At the time of the board’s action, the district’s buildings had an average age of 87 years and the average functional age (number of years since last major renovation) was 40 years. The district’s utilization percentage (enrollment divided by functional capacity, which is how building space is used and can change annually) was 55 percent with 20,370 students and capacity for 36,924.

 

Besides buildings getting two years older, PPS’ enrollment has continued to fall.
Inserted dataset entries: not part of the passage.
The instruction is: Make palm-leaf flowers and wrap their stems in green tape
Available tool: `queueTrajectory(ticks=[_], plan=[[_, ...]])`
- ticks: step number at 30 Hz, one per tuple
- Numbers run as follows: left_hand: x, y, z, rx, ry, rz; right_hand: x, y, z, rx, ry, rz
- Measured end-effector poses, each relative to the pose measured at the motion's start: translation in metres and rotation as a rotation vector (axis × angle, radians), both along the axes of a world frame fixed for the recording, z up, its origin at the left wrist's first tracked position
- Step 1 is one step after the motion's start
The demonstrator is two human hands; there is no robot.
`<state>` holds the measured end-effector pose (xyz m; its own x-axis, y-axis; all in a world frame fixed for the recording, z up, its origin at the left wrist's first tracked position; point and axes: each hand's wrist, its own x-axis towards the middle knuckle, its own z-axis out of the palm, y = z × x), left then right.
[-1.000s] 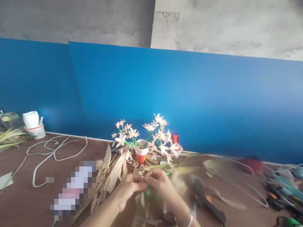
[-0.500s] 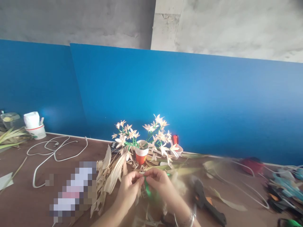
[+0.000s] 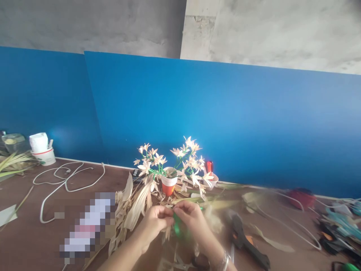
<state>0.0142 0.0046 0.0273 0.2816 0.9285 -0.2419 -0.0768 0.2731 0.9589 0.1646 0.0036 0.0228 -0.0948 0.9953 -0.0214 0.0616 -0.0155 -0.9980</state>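
Note:
My left hand (image 3: 158, 223) and my right hand (image 3: 191, 218) meet fingertip to fingertip over the middle of the table. Each is closed in a pinch. A green strip, blurred and tape-like (image 3: 176, 227), hangs below the right fingertips, and a green bit shows past that hand. Whatever else sits between the fingertips is too small to make out. Just beyond them, pale husk flowers (image 3: 193, 162) on green stems stand in and around an orange-and-white paper cup (image 3: 168, 188). Dry corn husks (image 3: 139, 207) lie left of my hands.
A black glue gun (image 3: 246, 241) lies to the right. White cables (image 3: 67, 180) loop at the left, near a white tub (image 3: 44, 156). A blurred-out device (image 3: 87, 226) lies left of the husks. Blue packets and tools (image 3: 338, 226) crowd the right edge. A blue partition (image 3: 197, 113) stands behind.
The left hand's fingers have shifted slightly at the pinch, and its wrist has moved a little left. The right hand stays nearly in place, still by the green strip.

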Motion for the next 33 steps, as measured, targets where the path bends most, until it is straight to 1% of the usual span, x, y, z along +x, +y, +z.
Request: queueTrajectory(ticks=[2, 8, 14, 17, 23, 28, 30, 33], plan=[[-0.003, 0.000, 0.001, -0.030, -0.009, -0.018, 0.000, 0.000, -0.001, -0.008, 0.026, 0.011], [-0.004, 0.000, 0.002, -0.023, 0.068, 0.022, 0.000, 0.000, -0.003, 0.010, -0.008, 0.018], [-0.006, 0.003, -0.003, -0.049, 0.080, -0.007, -0.002, -0.001, -0.001, 0.013, 0.004, 0.027], [-0.007, 0.004, -0.004, -0.037, 0.083, -0.003, -0.002, -0.001, -0.001, 0.009, 0.001, 0.018], [-0.007, 0.002, 0.002, -0.029, 0.044, 0.026, 0.001, -0.001, 0.002, -0.041, -0.028, 0.061], [-0.002, 0.002, 0.002, -0.068, -0.007, 0.022, -0.001, -0.001, 0.007, 0.039, -0.123, 0.032], [-0.003, 0.001, 0.003, -0.076, -0.030, 0.022, -0.001, -0.002, 0.009, 0.025, -0.112, 0.031], [-0.006, 0.000, 0.003, -0.108, -0.107, 0.018, 0.000, -0.004, 0.012, -0.037, -0.032, 0.034]])
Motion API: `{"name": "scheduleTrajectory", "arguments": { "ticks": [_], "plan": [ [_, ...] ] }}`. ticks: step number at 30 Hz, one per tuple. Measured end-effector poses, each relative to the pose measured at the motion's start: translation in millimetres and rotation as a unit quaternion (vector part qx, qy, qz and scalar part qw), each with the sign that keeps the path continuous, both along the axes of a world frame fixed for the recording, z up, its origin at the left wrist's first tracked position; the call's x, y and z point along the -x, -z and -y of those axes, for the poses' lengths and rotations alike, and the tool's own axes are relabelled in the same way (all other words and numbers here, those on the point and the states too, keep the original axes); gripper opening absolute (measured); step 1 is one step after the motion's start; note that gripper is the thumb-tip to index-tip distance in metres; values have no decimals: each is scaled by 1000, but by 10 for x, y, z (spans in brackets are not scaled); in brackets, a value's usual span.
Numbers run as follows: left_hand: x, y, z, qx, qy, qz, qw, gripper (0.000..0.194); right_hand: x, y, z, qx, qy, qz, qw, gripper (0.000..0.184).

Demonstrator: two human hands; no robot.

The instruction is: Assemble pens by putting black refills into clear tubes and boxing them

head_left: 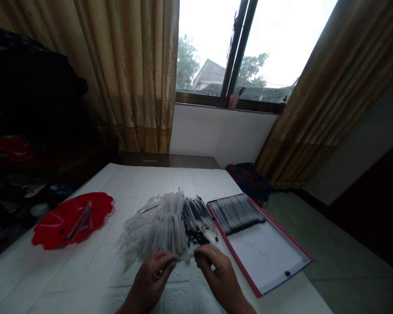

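Note:
Near the front of the table, my left hand [152, 279] pinches a translucent pen barrel [184, 257] that points to the right. Close to its other end, my right hand [216, 272] is closed, with a small black pen part just showing at its fingertips. Whether that part touches the barrel is too blurred to tell. Just beyond my hands lies a wide heap of clear pen barrels [160, 222]. Black-ended refills [196, 211] lie along its right side, with small black caps [198, 237] piled in front of them.
To the right, a red-rimmed shallow box [245, 272] holds a row of pens [237, 211] at its far end and a small black piece near its front. A red scalloped plate [100, 203] with a few clear tubes stands at left. Beyond the table are curtains and a window.

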State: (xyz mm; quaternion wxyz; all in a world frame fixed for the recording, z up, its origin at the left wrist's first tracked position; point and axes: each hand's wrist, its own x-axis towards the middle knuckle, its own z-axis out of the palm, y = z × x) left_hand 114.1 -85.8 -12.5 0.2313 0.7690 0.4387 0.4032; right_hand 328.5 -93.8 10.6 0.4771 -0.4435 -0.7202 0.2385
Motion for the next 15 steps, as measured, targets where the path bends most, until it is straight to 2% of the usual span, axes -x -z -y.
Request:
{"name": "scheduleTrajectory", "arguments": {
  "ticks": [15],
  "plan": [
    [-20, -44, 13, 4, 14, -4, 1000, 20, 27, -70, 5, -15, -10, 12, 1000, 16]
  ]
}}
The enrollment count taken on Oct. 1, 2022, shows there were 18,660 K-12 students, a 2.6 percent decrease from Oct. 1, 2021.  If the functional capacity of buildings did not change, the utilization percentage fell.

 

Having excess space compounds the problem of PPS’ high costs, driven by buildings as well as personnel.  The district’s 2021 Annual Comprehensive Financial Report (ACFR) shows that from 2019 to 2021, school enrollment decreased 11 percent.  Though instructional employees decreased by 10 percent in that time frame, headcount in administration, pupil affairs and food service employees had double-digit percentage growth.

 

Overall, total employee count fell from 4,002 to 3,955, or 1.2 percent. If employee headcount fell at the same pace as enrollment, PPS would have had 3,562 employees in 2021. The cost per pupil was a stunning $34,343.

 

Moving forward with closing buildings and selling them is imperative for PPS to benefit the district’s taxpayers.  A Policy Brief from three years ago (Vol. 20, No. 5) detailed PPS’ effort to sell four buildings and a parcel of land.  A review of those properties show two buildings sold in 2021 and are now taxable and no longer the responsibility of taxpayers.  That’s good.  But things could be a lot better if the remaining properties are sold.

 

Consider that at the end of 2021, 10 months after the board tabled the building closure resolution, the property tax rate increased from 9.95 mills to 10.25 mills.  That might have been avoided if there was more emphasis on reducing costs.

 

What would taxpayers choose for 2024, a district with a smaller footprint that has sold off buildings and realigned schools or another millage increase? It is likely the former, which should prompt the board and the administration to move in that direction.